From its inception in 1905, the IWW criticized existing craft unions for creating a "labor aristocracy". Eugene V. Debs wrote that "seasoned old unionists" could see that working people could not win with the labor movement they had. Debs believed the AFL practiced "organized scabbery" of one union on another, engaged in jurisdictional squabbling, was dominated by an autocratic leadership and the relationship between union leaders and millionaires in the National Civic Federation was much too cozy. IWW leaders believed that in the AFL there was too little solidarity and too little "straight" labor education. These circumstances led to too little appreciation of what could be won, and too little will to win it.

Animated by a class philosophy that saw capitalism as an economic system dividing society into two classes—those who own, manage, or rule; and those who have only their labor to sell—the IWW declared:[...] the working class and the employing class have nothing in common. [...] Between these two classes a struggle must go on until all the toilers [...] take and hold that which they produce by their labor through an economic organization of the working class.

In contrast, the AFL declared: We have no ultimate ends.

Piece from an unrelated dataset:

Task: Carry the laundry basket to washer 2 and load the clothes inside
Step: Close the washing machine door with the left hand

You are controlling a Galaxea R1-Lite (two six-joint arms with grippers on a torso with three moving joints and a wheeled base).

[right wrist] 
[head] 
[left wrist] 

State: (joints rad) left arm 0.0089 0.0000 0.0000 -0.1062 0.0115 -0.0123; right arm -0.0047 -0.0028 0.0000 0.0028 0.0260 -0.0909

We are going only from day to day. We are fighting only for immediate objects—objects that can be realized in a few years [...] we say in our constitution that we are opposed to theorists [...] we are all practical men.

Labor historian Melvyn Dubofsky has written the following: By 1896 Gompers and the AFL were moving to make their peace with Capitalism and the American system. Although the AFL had once preached the inevitability of class conflict and the need to abolish 'wage slavery', it slowly and almost imperceptibly began to proclaim the virtues of class harmony and the possibilities of a more benevolent Capitalism.

The AFL therefore preached "pure and simple" trade unionism. The AFL concerned itself with a "philosophy of pure wage consciousness", according to Selig Perlman, who developed the "business unionism" theory of labor. Perlman saw craft organizing as a means of resisting the encroachment of waves of immigrants. Organization that was based upon craft skills granted control over access to the job.

While craft unions provided a good defense for the privileges of membership, conventions such as time-limited contracts and pledges not to strike in solidarity with other workers severely limited the ability of craft unions to effect change in society at large, leaving only the ineffectual means granted by a business-dominated elite society, i.e. electoral politics, lobbying congress and a newly enfeebled economic weapon, the injunction-circumscribed strike. However, the AFL embraced this "businesslike" and "pragmatic" worldview, adopting the motto "A fair day's wage for a fair day's work".

The AFL outlived the class consciousness of its own founding Preamble, but the IWW embraced the goal of abolishing wage slavery. In 1908, the IWW responded to what it considered the AFL's class collaborationist tendencies with new wording in the IWW Preamble: Instead of the conservative motto, "A fair day's wage for a fair day's work," we must inscribe upon our banner the revolutionary watchword, "Abolition of the wage system." [...] The army of production must be organized, not only for the every-day struggle with capitalists, but also to carry on production when capitalism shall have been overthrown.

The IWW saw itself as the answer to the conservatism of the AFL. The IWW developed a variety of creative tactics in its effort to "build a new world within the shell of the old". Because the AFL declined to act as an ally in such a cause, the Wobblies sought to develop solidarity with all rank and file workers while criticizing or spoofing AFL union leadership. AFL union "bosses" were (and still are) referred to by the Wobblies as "piecards". To the IWW, all the union bureaucracy of the AFL functioned pretty much as a "labor aristocracy". In that regard, the IWW's views have not changed much over the years.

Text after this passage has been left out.